The key to understanding the essence of the
circumstances of these driven type of people,
lies in the fact that they almost universally had bad
childhoods, in varying degrees. It is beyond my
capability to imagine a person with that unusual
amount of energy to have found that energy through
anything but through frustration. What they are
doing every day is going out the door to prove what
a "good kid" they are. They don't care a thing
who they kill in the process. They are still being
a "good kid."
If I go out the door in the morning to be
engaged with society, which is a specific feeling,
for me the greatest kick is just to be knocking
around with other people. It doesn't matter if
it is teaching or digging ditches. This is not true
of the success-oriented person. The success
-oriented person sees everything in the form of
hierarchies, and evaluates everything in terms of
his position on the pole, and what it's going to
get him.
Nothing succeeds like success except for
one thing that is wrong with it. It's addictive. Like
all addictions, it takes a little more every day to
get the same high. If the person is fortunate
and happens to be at the right place at the right
time often enough, and also able to do what is
required of him in his work without messing up
wholesale in his handling of people, then he
can make it and continue succeeding. In the
long view, though, how many corporate
presidents are there?
Obviously the success-oriented person
is necessary for our economy. As soon as
these people get into middle management
positions and climb about as high as they will,
their dreams begin to die. I've seen half a
dozen of my friends in their fifties go through
this process. Everyone of them became a total
loss. They start getting their hopes up about
being able to accept defeat, which they are
never able to completely do, and somehow
crawl across the line to sixty-five and retirement,
which becomes a vahalla of sorts, whereupon
they promptly die within six to eighteen months.

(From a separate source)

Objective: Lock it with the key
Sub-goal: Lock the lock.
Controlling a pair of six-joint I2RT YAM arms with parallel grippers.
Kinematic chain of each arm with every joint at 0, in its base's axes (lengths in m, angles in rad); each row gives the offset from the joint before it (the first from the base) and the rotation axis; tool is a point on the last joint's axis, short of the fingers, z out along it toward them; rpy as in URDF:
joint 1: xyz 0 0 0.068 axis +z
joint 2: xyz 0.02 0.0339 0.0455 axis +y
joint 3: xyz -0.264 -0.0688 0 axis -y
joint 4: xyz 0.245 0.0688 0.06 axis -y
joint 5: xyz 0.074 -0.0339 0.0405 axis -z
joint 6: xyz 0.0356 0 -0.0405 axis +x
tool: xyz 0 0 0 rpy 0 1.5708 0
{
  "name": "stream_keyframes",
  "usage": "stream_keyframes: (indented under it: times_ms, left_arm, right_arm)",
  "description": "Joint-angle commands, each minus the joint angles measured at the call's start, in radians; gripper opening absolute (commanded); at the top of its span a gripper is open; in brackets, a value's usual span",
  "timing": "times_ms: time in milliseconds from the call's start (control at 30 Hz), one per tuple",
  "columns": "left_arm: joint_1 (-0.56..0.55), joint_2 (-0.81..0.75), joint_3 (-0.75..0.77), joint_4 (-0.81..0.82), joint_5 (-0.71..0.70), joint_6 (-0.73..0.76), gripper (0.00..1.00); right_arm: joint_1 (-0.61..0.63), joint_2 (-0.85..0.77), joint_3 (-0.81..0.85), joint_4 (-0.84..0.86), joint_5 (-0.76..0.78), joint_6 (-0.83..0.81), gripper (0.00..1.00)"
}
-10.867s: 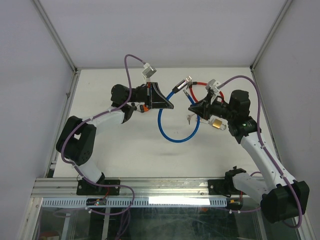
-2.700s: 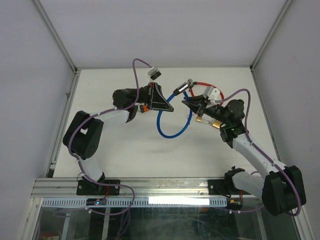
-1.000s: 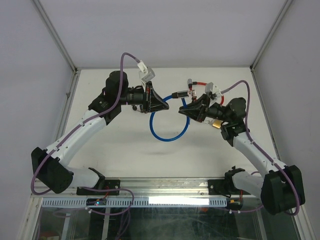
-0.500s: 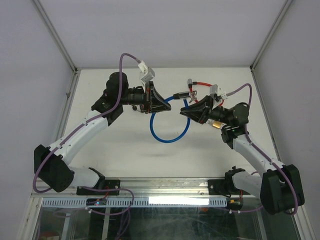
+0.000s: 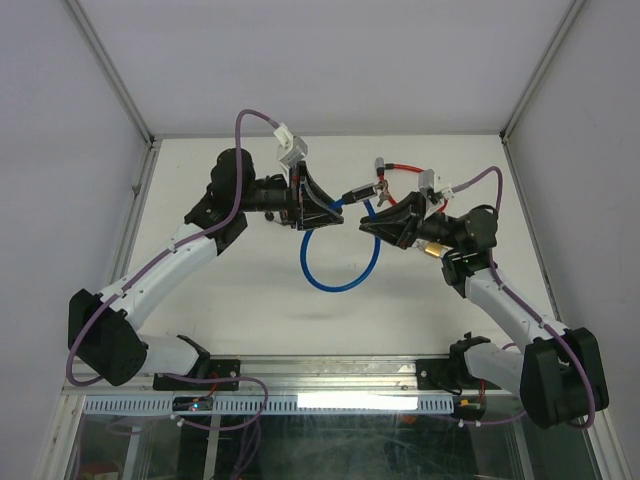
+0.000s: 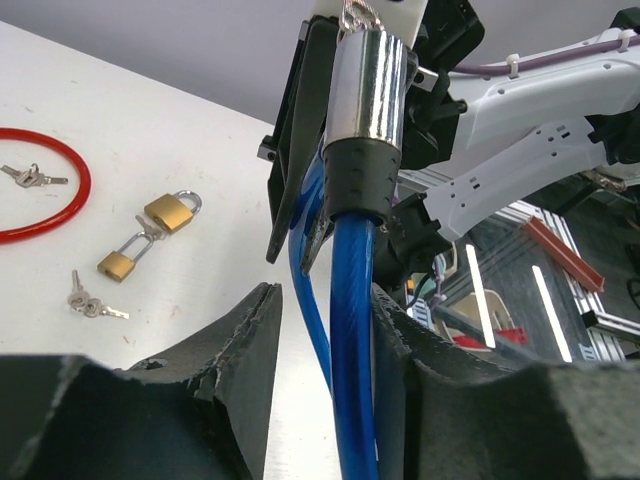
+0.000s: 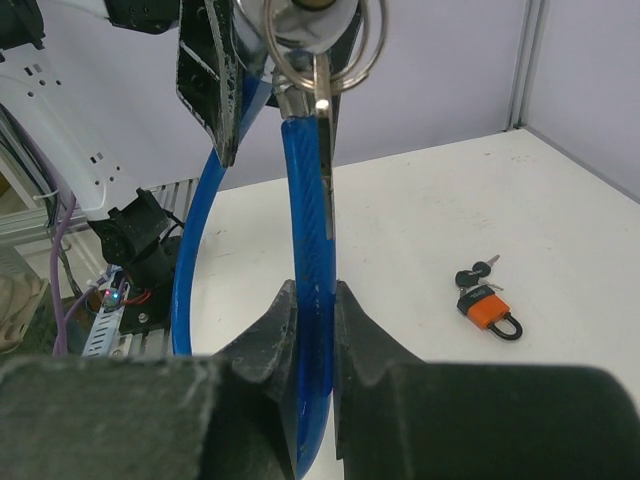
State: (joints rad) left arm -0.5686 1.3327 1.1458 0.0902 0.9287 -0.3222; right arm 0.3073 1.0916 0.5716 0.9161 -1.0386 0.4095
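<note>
A blue cable lock (image 5: 340, 268) hangs as a loop between my two arms above the table. Its chrome lock head (image 6: 368, 85) stands just above my left gripper (image 6: 325, 320). That gripper is open: the cable (image 6: 355, 400) rests against the right finger, with a gap to the left one. My right gripper (image 7: 312, 310) is shut on the cable (image 7: 305, 200) from the opposite side. At the lock head's face hangs a key ring with a key (image 7: 320, 95). In the top view the left gripper (image 5: 325, 210) and the right gripper (image 5: 375, 225) nearly meet.
A red cable lock (image 5: 400, 170) lies at the back of the white table (image 5: 230, 290) with small keys. Two linked brass padlocks (image 6: 170, 212) and loose keys (image 6: 88, 306) lie nearby. An orange padlock (image 7: 485, 305) with black keys sits on the table. Walls enclose three sides.
My left gripper's jaws have parted and no longer clamp the blue cable. The loop hangs a little lower. The right gripper keeps its hold and has barely moved.
</note>
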Motion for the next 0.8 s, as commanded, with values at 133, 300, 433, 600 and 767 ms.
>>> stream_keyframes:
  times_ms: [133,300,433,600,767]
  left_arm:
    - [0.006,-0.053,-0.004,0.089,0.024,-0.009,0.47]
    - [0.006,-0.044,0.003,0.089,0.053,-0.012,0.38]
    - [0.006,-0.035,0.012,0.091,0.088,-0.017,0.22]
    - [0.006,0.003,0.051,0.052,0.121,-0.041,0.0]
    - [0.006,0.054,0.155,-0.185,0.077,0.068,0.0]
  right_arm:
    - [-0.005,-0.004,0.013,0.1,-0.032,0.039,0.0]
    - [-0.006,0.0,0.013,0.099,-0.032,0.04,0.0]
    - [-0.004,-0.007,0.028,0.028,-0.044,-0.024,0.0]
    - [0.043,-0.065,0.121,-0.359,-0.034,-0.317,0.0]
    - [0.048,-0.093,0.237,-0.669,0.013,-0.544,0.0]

No matter who you are, if you don't die
young, the bullshit is going to be stop being
bought sooner or later. If you have to prove
yourself every day all over again, it gets
very tiring. Even if a person doesn't know
what's going on, it still gets tiring. You get all
sorts of variation of reaction. One guy will
go home and whimper to his wife all night,
which is a common reaction. Some go
whimper to the bartender. Some go whimper
to their buddy. I'm referring to people who
are in relatively high achievement positions.
What I'm trying to suggest is that I would
love to see just one case of a person who
isn't like this, because I don't think there are
any. I'm saying that they are poor Johnny
one-notes. Some are just the opposite.
They scream from the minute they come in
the door until the minute they leave. If you
are saddled with having to prove yourself
all the time, it's a hopeless task. I had a
couple of friends I thought weren't going to
have this problem. They got to forty-five or
fifty though, and every one of them fell apart.

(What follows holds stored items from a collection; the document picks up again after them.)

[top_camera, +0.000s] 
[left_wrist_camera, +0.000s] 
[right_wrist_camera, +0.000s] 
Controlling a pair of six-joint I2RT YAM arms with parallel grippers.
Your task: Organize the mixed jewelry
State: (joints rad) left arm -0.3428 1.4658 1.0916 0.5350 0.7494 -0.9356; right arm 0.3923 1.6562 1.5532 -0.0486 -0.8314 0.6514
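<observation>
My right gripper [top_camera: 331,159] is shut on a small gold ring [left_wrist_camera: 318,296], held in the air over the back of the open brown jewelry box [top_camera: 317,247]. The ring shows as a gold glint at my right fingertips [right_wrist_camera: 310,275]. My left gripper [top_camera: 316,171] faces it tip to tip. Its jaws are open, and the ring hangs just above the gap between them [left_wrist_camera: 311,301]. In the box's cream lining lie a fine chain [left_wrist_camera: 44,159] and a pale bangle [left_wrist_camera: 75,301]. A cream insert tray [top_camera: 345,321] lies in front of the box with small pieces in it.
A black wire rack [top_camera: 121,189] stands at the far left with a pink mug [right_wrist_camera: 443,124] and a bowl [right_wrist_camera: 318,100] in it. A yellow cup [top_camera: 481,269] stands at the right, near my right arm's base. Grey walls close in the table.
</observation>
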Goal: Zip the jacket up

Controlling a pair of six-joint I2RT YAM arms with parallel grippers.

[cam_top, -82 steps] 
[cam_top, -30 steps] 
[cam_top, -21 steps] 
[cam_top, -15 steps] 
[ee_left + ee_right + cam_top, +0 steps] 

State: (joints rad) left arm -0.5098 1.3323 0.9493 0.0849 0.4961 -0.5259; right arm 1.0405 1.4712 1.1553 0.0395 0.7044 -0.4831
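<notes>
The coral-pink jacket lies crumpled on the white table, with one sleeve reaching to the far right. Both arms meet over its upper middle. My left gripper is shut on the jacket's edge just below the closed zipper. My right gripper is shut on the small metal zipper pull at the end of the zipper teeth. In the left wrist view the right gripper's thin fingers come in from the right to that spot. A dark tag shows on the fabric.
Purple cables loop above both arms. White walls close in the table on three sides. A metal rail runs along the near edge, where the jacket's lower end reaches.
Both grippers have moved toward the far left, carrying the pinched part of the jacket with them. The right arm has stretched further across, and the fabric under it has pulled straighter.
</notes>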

There has to be some that don't fall into this
pattern, but I've never met them.
I gave up on altruism as an explanation
of people's actions. There are a few people
who's basic interest is knowing how to be
important to other people in positive ways.
They are not masochists or sadists, but a third
type. These people are interested in getting
the day's affairs in order and accomplished and
in developing a smooth flow of effort, and so
are the best kind of managers. Unfortunately
there aren't too many of them.
The majority of people are motivated by
their effectiveness at what they are doing. If
they loose this effectiveness, although it doesn't
happen too often, they just fall apart. All people
are effective at least to a degree at what they
do. The minute they don't have something to
give them a sense of accomplishment, they
have nothing to fall back on and their whole
world comes apart.
The average guy has a job because
the boss has to have somebody there to
do it. If the boss could do it himself, the guy
wouldn't be there. He doesn't see the boss
that often, but generally speaking, bosses
have a tendency to be a pain in the rear
because of some specific reasons. The boss
got to be boss because he was effective at
doing something real. Now he's got nothing
to do, so he has to stick his nose in
somewhere it doesn't belong so he can
have a feeling of effectiveness. This is the
biggest problem with managment. They
have a tendency not to have anything real
to do. It depends on the situation. Most are
up to their eyes in paperwork. The paperwork
isn't like being on the line and doing the work.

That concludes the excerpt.